Les soldes d'hiver 2026 ont démarré le 7 janvier dans un climat morose pour les commerçants français, malgré des rabais allant jusqu'à –70% affichés en vitrine. Une semaine après le lancement, les magasins physiques font état de files d'attente désertées et d'une baisse significative du chiffre d'affaires.
Chiffres alarmants du démarrage
Le panel Retail de l'Alliance du commerce rapporte une chute de 6,2% des ventes par rapport à 2025 sur la première semaine, avec une fréquentation en magasin en recul de 8,8%. La Fédération nationale de l'habillement (FNH) confirme une baisse de 6% du chiffre d'affaires, tant en physique qu'en ligne chez les indépendants. Les centres commerciaux comme Beaugrenelle à Paris décrivent un « désert de Gobi », avec le pire démarrage observé par certains responsables depuis des années. Les ventes en ligne progressent toutefois de 4,5%, indiquant un report des achats vers le numérique.
Coupables climatiques et calendaires
Les conditions climatiques comme les chutes de neige ont compliqué les déplacements, freinant la venue des clients dans les centres-villes et zones commerciales. Au-delà de la météo, le calendrier des soldes d'hiver, trop précoce en pleine saison froide, oblige à brader manteaux et doudounes alors qu'ils se vendent au juste prix.

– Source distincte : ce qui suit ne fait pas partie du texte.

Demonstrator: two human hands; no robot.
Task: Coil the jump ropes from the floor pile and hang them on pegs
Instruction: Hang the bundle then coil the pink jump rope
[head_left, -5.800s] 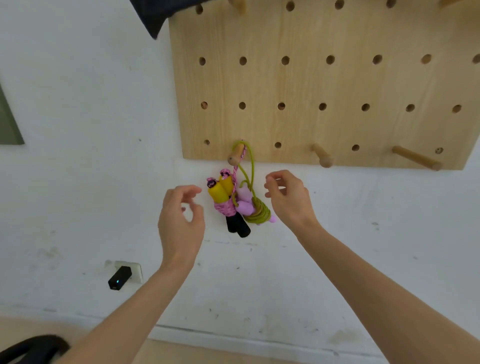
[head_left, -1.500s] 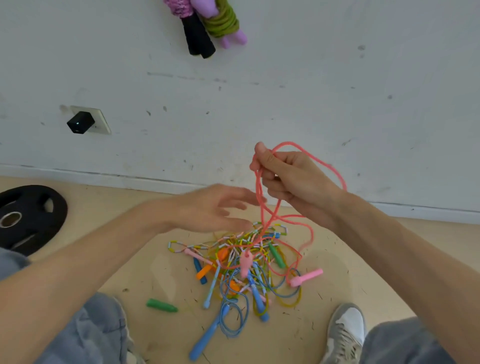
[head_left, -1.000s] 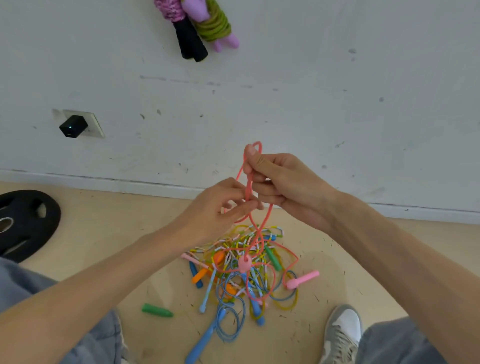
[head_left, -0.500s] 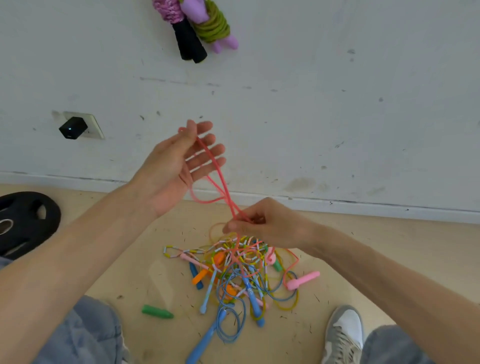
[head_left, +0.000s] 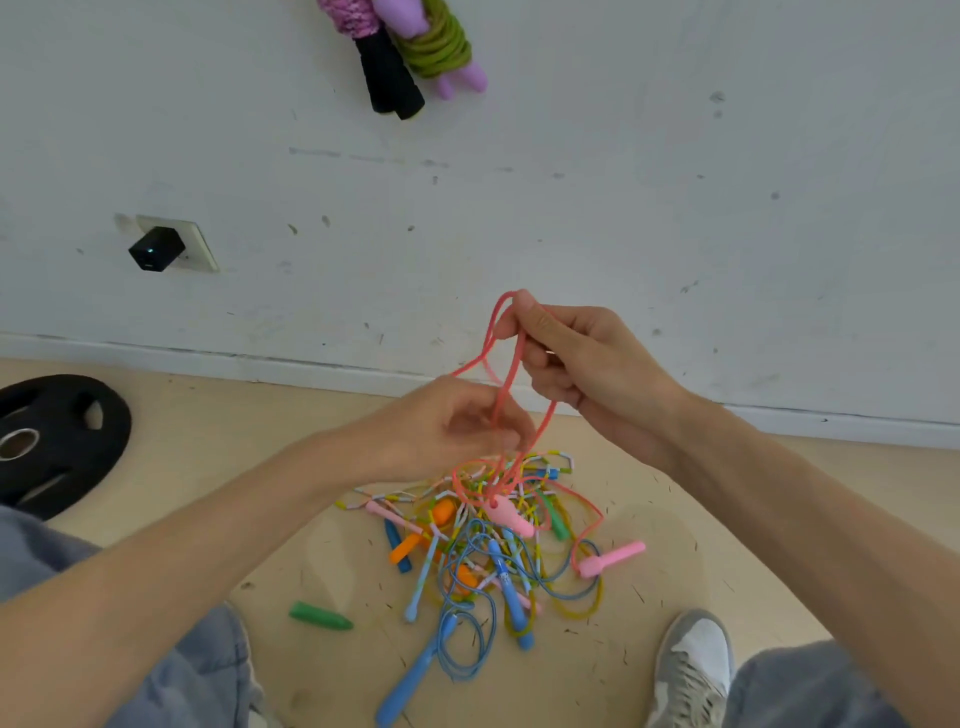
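Jump rope (head_left: 511, 369), pink, mid-coil above the pile (head_left: 483, 566) on the floor (head_left: 218, 467) near its wall edge. Right hand (head_left: 592, 364) fingers clamped on its loops; left hand (head_left: 447, 431) fingers pinching a strand. Next move likely needs slack drawn free of the tangle.

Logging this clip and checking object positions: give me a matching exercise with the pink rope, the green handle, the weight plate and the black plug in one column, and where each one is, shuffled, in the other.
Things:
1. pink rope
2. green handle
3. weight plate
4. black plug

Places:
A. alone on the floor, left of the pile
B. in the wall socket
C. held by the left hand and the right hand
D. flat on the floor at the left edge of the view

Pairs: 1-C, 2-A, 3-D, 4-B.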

Les fédérations comme la FNH et la CDF plaident pour un décalage des soldes afin de décorréler promotions et grands froids, permettant un meilleur déstockage en fin de saison.
Promotions permanentes et essor du e-commerce
Les Français boudent les soldes traditionnels au profit de promotions continues : Black Friday, ventes privées et sites low-cost comme Shein ou la seconde main, qui captent l'intérêt toute l'année. Un sondage Joko révèle que 67% des intentionnels ne prévoient aucun achat, signe d'un « brouillage des prix » depuis quinze ans. L'ultra-fast-fashion et les remises en ligne représentent près de 30% des ventes vestimentaires, diluant l'attractivité des soldes.
Prudence budgétaire des ménages
L'instabilité politique, les incertitudes fiscales et les plans sociaux poussent à l'épargne plutôt qu'à la consommation impulsive. Mathieu Plane de l'OFCE pointe cette « prudence des ménages » comme facteur clé de la morosité. Malgré des paniers moyens parfois en hausse, la baisse de fréquentation persiste, fragilisant un secteur déjà éprouvé par les fêtes de fin d'année décevantes. Les soldes perdent leur magie, relégués à un bruit de fond promotionnel.